A los pocos días se dieron cuenta que el tal experimentado injerto no surtió efecto. Su hermano Ignacio viajó urgentemente a Quito y en la clínica reclamó fúrico la mala práctica médica, amenazando al responsable con enjuiciarlo y denunciar el caso para que le quiten el título profesional.

A partir de entonces José Antonio tuvo que aprender a escribir con la mano izquierda, pero sobre todo no volvió a exhibir sus pericias automovilísticas, aquellas que amenamente contó Alejandro Carrión en su relato: “El amargo perfume del desencanto”.

Dice que en cierta ocasión se encontró con Pepe Burneo, que se acababa de comprar una camioneta Ford que era un sueño, y con Clodoveo Castillo.
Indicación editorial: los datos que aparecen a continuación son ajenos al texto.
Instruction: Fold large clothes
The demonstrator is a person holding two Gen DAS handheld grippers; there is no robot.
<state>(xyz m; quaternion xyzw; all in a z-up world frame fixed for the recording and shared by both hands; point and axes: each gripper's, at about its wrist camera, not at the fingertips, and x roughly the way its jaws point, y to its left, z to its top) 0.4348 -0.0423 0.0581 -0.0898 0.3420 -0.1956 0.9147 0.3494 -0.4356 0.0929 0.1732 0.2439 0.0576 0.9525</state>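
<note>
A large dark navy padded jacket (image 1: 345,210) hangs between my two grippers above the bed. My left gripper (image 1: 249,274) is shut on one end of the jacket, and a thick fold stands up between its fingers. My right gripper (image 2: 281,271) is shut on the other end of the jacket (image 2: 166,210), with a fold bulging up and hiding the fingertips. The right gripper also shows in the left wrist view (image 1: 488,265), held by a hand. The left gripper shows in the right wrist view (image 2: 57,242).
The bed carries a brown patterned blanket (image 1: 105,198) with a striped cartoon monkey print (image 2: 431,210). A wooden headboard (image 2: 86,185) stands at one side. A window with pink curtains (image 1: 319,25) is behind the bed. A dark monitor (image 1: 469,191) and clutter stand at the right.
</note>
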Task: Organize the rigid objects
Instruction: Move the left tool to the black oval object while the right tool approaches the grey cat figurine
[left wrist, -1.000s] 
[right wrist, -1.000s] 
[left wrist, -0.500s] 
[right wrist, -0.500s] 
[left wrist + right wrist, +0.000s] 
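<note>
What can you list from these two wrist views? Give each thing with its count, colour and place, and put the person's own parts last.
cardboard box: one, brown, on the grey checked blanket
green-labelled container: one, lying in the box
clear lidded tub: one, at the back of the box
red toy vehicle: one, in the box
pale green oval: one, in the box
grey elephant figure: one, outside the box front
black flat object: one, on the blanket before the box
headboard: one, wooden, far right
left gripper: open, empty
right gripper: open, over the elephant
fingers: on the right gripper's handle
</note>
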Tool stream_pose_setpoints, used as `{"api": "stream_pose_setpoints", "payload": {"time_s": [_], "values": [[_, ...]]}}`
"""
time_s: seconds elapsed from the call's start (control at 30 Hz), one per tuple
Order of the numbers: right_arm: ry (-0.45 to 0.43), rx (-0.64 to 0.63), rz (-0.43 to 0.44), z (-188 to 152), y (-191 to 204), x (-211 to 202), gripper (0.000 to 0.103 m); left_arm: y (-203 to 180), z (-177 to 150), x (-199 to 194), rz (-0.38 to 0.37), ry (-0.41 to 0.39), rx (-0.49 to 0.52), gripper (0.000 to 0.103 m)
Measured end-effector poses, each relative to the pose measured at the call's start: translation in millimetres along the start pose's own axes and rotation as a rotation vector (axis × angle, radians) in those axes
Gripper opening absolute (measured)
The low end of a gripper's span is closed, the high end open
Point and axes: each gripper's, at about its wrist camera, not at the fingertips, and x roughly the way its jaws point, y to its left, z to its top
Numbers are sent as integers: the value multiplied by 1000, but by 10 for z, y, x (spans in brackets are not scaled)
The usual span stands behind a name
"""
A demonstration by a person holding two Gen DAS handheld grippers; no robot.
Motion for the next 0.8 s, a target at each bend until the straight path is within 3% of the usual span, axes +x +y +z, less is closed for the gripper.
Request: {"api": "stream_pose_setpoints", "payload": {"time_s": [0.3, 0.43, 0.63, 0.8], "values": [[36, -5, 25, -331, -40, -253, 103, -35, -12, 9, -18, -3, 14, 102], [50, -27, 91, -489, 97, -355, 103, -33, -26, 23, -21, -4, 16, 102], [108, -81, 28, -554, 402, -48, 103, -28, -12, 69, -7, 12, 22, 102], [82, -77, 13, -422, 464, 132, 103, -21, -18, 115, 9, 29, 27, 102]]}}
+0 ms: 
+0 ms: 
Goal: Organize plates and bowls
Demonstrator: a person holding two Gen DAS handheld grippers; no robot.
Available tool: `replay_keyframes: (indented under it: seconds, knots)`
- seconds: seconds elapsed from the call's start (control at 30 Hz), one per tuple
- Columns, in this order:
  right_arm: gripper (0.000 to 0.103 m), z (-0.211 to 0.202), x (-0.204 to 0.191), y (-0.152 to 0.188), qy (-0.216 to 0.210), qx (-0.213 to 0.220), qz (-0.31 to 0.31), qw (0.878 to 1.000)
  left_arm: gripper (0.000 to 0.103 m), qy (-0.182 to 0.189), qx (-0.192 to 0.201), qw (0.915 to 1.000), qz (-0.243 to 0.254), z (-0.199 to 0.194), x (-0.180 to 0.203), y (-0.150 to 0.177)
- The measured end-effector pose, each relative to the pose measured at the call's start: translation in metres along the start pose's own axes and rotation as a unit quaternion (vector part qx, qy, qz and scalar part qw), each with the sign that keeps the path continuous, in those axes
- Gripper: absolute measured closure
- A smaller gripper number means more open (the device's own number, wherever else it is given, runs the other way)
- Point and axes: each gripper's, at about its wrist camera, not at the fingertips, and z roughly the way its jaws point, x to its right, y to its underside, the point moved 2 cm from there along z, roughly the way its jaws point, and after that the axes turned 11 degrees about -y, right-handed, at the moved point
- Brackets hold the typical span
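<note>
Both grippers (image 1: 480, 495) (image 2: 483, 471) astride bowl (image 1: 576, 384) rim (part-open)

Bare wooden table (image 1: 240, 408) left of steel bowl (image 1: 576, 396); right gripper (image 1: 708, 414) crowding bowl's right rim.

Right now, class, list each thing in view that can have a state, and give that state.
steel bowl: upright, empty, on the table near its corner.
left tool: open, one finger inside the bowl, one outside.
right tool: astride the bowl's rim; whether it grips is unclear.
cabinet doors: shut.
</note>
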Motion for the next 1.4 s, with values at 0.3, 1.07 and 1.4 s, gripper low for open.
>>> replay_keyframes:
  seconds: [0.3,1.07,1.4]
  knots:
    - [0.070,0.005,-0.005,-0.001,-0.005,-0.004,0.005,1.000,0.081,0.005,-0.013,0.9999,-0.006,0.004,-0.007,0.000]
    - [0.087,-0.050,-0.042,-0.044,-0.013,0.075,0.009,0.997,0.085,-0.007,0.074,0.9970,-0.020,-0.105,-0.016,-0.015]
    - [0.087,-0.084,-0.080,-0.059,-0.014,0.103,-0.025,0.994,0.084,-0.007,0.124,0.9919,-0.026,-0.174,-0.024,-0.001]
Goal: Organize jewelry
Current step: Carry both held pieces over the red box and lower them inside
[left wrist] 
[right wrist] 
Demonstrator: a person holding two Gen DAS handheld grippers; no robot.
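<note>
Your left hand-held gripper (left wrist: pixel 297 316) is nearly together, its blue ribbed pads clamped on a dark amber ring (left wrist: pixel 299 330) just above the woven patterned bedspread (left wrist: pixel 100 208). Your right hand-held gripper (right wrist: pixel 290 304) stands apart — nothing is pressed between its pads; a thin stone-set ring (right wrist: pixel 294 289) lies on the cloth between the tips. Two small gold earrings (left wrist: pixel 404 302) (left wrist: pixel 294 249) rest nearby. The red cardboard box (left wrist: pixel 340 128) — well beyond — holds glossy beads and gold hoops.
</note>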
Coincidentemente los tres estaban desencantados por la traición de sus respectivas Dulcineas, Julietas o Lauras.

Pepe, Clodoveo y Alejandro, que eran la encarnación del desengaño y “tres escombros del amor”, deciden ir a La Toma en la poderosa Ford. En el camino no faltó la botella de Italia peruana que acrecentó su desesperación. Cruzaron el pueblo como un bólido y avanzaron hasta el puente del Guayabal. Después de un momento retornaron lanzándose por la recta hacia el pueblo. Alejandro Carrión destaca que: “Ya por los 180, Pepe se asió a dos manos al volante y le dio la vuelta completa. El carro giró sobre sí mismo, dio dos volteretas en el aire y milagrosamente se paró, dando la cara de nuevo hacia el puente. La máquina se apagó y una nube de polvo, por momentos, nos alejó del mundo”.

Muy joven conocí a José Antonio Burneo Arias y sabía que era un hombre dinámico, jovial y estimado, pero sobre todo que valoraba la amistad como pocos. Con sus hijos me liga esa apreciable amistad que la conservo entrañablemente en mis afectos.